* Problem requirements: Even if the data beneath seems repetitive, write it all out again exactly.

*** Data block Section Begins ***

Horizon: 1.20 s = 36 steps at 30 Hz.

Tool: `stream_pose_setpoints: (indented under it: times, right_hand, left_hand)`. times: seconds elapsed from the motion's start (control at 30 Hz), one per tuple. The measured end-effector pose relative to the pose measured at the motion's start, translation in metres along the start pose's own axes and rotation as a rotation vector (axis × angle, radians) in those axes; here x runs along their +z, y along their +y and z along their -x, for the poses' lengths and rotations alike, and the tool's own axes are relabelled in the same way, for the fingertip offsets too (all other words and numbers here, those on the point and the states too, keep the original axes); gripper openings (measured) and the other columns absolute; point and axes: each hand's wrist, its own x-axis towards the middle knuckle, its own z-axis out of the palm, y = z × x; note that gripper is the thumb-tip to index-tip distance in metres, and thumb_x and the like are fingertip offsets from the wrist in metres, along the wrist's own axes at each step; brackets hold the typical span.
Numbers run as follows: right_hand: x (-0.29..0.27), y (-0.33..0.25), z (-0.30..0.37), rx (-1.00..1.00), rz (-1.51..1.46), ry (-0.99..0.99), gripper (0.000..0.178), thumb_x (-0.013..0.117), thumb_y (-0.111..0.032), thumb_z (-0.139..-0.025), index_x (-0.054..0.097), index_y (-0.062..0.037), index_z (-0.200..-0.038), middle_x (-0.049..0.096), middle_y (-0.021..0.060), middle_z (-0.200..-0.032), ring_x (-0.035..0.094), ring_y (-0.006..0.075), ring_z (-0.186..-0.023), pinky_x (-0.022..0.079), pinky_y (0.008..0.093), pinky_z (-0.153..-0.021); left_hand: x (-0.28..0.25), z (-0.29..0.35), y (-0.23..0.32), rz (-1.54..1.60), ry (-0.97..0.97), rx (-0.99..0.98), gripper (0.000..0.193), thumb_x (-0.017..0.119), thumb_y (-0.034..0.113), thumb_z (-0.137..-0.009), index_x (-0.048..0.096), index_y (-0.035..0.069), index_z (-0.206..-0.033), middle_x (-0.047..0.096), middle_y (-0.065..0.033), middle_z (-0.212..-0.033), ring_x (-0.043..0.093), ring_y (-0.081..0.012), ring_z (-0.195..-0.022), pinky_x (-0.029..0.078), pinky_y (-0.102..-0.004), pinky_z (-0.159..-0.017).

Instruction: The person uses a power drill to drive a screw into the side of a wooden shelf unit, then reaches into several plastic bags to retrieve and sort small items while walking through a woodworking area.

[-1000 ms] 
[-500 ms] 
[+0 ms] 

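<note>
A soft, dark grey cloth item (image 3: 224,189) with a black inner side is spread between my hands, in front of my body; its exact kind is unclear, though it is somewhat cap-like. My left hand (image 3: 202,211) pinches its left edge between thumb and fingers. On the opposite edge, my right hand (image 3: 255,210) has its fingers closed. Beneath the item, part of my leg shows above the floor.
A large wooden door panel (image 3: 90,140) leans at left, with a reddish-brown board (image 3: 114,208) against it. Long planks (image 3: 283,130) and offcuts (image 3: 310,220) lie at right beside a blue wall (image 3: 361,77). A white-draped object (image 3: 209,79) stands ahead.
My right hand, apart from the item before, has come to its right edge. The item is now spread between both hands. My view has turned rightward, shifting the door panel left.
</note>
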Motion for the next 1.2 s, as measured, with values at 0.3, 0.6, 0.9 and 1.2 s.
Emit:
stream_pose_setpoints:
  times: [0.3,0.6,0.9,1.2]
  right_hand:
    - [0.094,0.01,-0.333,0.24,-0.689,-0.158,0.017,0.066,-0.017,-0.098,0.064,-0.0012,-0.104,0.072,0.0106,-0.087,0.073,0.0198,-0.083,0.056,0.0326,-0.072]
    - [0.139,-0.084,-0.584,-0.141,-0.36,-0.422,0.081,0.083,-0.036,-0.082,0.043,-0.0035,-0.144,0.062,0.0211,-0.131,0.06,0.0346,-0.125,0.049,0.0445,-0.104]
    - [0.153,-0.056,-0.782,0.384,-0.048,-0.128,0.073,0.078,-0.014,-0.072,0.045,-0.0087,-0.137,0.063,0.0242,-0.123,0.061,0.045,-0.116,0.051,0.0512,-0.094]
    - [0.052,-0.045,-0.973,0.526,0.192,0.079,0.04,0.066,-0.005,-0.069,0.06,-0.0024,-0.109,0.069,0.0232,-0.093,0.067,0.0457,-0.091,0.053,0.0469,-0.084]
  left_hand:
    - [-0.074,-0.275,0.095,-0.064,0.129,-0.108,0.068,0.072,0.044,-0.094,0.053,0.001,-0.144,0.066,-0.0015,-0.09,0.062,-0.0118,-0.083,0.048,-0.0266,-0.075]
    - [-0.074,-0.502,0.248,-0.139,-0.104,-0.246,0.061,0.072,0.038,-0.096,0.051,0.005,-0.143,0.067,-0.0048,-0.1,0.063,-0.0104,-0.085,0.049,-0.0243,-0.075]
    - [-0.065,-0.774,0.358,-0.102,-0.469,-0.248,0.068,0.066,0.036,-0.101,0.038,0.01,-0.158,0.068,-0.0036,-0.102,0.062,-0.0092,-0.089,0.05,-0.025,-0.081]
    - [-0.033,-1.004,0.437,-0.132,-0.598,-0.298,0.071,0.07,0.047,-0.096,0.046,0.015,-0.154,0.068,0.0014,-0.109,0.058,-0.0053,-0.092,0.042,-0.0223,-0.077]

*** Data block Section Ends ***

* Expected answer:
Horizon: 1.20 s = 36 steps at 30 Hz.

Tool: `stream_pose_setpoints: (indented under it: times, right_hand, left_hand)`. times: seconds elapsed from the motion's start (control at 30 Hz), one per tuple. The measured end-effector pose relative to the pose measured at the motion's start, translation in metres along the start pose's own axes and rotation as a rotation vector (axis × angle, radians) in those axes; here x runs along their +z, y along their +y and z along their -x, for the poses' lengths and rotations alike, and the tool's own axes are relabelled in the same way, for the fingertip offsets too (all other words and numbers here, those on the point and the states too, keep the original axes); gripper openings (measured) and the other columns absolute; point and axes: each hand's wrist, its own x-axis towards the middle knuckle, its own z-axis out of the palm, y = z × x; note that gripper is the thumb-tip to index-tip distance in metres, and thumb_x and the like are fingertip offsets from the wrist in metres, along the wrist's own axes at each step; brackets hold the typical span.
Numbers run as follows: right_hand: x (-0.29..0.27), y (-0.33..0.25), z (-0.30..0.37), rx (-1.00..1.00), rz (-1.51..1.46), ry (-0.99..0.99), gripper (0.000..0.178), thumb_x (-0.013..0.117), thumb_y (-0.111..0.032), thumb_z (-0.139..-0.025), index_x (-0.054..0.097), index_y (-0.062..0.037), index_z (-0.200..-0.038), middle_x (-0.049..0.096), middle_y (-0.021..0.060), middle_z (-0.200..-0.032), ring_x (-0.035..0.094), ring_y (-0.006..0.075), ring_z (-0.186..-0.023), pinky_x (-0.022..0.079), pinky_y (0.008..0.093), pinky_z (-0.153..-0.021); left_hand: x (-0.28..0.25), z (-0.29..0.35), y (-0.23..0.32), rz (-1.54..1.60), ry (-0.97..0.97), rx (-0.99..0.98), gripper (0.000..0.193), thumb_x (-0.017..0.119), thumb_y (-0.034..0.113), thumb_z (-0.137..-0.009), index_x (-0.048..0.096), index_y (-0.035..0.069), index_z (-0.206..-0.033), middle_x (-0.047..0.096), middle_y (-0.065..0.033), middle_z (-0.212..-0.033), ring_x (-0.043..0.093), ring_y (-0.081..0.012), ring_z (-0.195..-0.022), pinky_x (-0.029..0.078), pinky_y (-0.102..-0.004), pinky_z (-0.159..-0.017).

Instruction: The person uses a power drill to drive a screw into the side of a wooden shelf unit, then reaches into several plastic bags to retrieve and sort small items while walking through a woodworking area.

[-1000 ms] 
[-500 ms] 
[+0 ms] 

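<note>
A soft, dark grey cloth item (image 3: 224,189) with a black inner side is spread between my hands, in front of my body; its exact kind is unclear, though it is somewhat cap-like. My left hand (image 3: 202,211) pinches its left edge between thumb and fingers. On the opposite edge, my right hand (image 3: 255,210) has its fingers closed. Beneath the item, part of my leg shows above the floor.
A large wooden door panel (image 3: 90,140) leans at left, with a reddish-brown board (image 3: 114,208) against it. Long planks (image 3: 283,130) and offcuts (image 3: 310,220) lie at right beside a blue wall (image 3: 361,77). A white-draped object (image 3: 209,79) stands ahead.
My right hand, apart from the item before, has come to its right edge. The item is now spread between both hands. My view has turned rightward, shifting the door panel left.
</note>
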Motion for the next 1.2 s, as measured, with values at 0.3, 0.6, 0.9 and 1.2 s.
Emit:
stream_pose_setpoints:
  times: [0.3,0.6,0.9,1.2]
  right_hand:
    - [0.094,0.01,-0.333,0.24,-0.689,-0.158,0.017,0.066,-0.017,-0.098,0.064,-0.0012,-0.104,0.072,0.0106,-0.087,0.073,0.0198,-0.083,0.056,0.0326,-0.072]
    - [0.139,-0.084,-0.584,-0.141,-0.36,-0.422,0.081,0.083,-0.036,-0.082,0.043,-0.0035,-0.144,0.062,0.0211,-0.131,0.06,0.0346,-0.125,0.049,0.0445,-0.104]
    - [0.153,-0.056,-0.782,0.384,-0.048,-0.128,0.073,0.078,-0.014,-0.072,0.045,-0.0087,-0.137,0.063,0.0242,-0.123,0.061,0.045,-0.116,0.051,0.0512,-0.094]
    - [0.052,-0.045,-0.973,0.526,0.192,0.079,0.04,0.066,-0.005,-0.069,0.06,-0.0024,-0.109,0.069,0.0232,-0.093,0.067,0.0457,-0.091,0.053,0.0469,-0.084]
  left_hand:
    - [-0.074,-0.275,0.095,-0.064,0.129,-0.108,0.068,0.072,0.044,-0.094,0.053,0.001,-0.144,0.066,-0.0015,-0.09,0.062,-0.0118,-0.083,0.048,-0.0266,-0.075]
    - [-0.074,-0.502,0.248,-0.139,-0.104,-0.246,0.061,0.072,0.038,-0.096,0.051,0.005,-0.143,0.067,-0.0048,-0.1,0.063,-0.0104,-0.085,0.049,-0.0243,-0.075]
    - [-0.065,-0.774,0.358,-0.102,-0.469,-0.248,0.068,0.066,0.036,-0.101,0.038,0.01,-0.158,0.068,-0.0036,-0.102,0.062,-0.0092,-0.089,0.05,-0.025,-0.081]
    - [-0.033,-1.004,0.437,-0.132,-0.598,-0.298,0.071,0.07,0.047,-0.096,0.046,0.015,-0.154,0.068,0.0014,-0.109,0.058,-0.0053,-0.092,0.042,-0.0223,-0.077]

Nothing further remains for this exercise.